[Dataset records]
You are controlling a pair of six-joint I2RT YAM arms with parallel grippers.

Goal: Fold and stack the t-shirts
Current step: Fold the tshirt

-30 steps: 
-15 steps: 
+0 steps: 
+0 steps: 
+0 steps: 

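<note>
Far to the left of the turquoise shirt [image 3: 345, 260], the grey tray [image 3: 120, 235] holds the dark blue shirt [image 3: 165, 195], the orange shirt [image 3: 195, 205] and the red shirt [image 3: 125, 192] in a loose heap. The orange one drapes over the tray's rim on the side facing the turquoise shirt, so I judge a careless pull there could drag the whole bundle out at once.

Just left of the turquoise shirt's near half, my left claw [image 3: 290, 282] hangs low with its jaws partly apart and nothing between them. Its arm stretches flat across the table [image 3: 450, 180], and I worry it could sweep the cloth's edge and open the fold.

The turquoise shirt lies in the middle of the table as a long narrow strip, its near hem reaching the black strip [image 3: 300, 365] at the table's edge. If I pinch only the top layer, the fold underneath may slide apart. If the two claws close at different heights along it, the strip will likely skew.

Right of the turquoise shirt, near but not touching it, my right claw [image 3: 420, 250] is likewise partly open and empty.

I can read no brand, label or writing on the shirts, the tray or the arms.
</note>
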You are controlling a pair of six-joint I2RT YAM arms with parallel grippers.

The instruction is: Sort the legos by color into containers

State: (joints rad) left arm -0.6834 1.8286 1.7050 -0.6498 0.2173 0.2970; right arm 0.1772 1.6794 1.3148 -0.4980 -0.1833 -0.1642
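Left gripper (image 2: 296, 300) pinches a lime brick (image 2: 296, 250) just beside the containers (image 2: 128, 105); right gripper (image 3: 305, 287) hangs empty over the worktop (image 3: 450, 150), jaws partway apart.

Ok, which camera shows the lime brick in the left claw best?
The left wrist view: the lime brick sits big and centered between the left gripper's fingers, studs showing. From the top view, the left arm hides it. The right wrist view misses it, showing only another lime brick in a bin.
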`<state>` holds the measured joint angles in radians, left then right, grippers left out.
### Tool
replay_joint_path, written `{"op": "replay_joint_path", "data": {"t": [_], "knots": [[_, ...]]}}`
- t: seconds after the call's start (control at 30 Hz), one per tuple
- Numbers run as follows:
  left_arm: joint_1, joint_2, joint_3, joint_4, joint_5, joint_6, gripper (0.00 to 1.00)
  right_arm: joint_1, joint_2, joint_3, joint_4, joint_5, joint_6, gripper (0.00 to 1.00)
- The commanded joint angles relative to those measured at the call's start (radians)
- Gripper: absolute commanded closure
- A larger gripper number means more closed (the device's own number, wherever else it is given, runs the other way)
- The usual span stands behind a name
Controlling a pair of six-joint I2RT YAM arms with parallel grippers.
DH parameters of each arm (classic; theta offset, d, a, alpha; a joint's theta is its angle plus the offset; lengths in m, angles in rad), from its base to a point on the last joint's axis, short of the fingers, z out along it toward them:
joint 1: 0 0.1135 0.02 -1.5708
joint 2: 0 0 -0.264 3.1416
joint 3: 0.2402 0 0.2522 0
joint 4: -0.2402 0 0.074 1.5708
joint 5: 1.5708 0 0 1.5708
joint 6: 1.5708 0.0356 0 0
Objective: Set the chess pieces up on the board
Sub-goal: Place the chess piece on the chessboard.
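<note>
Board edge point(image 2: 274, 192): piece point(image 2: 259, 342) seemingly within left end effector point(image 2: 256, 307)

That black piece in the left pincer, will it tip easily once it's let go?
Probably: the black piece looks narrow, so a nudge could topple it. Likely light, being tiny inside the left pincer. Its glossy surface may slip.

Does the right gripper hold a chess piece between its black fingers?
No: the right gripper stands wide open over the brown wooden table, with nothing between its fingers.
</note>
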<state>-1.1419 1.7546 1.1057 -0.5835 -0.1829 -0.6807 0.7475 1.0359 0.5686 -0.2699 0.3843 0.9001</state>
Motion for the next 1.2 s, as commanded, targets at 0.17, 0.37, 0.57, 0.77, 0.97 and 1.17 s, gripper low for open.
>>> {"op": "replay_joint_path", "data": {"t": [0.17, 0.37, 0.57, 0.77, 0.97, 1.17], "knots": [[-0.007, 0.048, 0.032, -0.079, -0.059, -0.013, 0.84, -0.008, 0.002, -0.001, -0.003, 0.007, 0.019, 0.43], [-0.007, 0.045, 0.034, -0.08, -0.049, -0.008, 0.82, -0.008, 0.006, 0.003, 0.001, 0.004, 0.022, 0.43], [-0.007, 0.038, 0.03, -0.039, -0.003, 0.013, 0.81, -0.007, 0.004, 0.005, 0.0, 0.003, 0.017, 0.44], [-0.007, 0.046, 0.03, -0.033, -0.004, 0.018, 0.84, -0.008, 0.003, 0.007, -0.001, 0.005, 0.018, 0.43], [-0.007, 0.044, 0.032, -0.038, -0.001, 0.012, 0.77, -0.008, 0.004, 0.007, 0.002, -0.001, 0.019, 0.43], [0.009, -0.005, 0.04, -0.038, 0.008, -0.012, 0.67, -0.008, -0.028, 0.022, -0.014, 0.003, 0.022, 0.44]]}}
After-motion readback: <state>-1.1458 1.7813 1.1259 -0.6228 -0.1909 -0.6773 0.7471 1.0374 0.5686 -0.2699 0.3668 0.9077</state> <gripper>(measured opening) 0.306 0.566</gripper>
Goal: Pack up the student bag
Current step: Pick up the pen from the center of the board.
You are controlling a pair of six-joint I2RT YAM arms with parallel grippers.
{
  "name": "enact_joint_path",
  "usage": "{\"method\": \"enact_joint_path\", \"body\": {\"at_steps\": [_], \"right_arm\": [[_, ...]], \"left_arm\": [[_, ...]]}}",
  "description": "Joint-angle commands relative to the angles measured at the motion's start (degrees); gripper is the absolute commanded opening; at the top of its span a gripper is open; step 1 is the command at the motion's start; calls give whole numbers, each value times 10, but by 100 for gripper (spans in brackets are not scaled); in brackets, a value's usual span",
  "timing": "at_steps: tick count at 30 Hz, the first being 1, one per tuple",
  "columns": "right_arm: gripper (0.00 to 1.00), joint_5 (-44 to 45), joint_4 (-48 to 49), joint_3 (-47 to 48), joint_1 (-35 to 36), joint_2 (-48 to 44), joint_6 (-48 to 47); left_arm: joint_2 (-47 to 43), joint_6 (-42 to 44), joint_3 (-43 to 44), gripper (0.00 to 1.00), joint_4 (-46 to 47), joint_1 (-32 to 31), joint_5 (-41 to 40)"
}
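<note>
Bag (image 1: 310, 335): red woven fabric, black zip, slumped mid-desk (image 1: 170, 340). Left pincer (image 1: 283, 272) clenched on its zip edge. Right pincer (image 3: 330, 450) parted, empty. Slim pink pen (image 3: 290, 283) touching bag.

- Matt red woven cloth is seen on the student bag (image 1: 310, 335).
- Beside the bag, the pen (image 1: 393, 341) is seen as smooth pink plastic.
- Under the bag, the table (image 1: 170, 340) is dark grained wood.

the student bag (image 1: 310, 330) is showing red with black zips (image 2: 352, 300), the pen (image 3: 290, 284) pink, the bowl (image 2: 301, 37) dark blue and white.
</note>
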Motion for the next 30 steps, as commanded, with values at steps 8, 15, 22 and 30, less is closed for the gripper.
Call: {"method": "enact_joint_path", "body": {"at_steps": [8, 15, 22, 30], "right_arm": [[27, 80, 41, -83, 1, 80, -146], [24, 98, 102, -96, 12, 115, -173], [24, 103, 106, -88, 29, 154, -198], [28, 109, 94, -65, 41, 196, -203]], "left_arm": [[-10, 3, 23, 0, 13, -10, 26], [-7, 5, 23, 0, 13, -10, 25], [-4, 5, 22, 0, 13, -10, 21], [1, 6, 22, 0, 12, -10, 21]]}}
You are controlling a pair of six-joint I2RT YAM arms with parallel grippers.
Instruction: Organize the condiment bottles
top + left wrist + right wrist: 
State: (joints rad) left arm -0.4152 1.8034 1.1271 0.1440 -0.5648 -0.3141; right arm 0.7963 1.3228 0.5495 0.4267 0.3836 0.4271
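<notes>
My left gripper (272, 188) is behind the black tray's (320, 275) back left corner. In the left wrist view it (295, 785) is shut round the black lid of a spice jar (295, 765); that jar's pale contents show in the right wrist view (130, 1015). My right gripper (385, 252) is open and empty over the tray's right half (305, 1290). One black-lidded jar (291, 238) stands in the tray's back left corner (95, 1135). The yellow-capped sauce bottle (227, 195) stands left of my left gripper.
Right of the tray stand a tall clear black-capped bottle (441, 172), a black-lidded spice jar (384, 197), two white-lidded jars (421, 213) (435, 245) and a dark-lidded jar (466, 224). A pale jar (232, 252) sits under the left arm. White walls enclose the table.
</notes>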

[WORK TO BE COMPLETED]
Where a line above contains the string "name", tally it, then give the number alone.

[ANSWER TO THIS EXERCISE]
2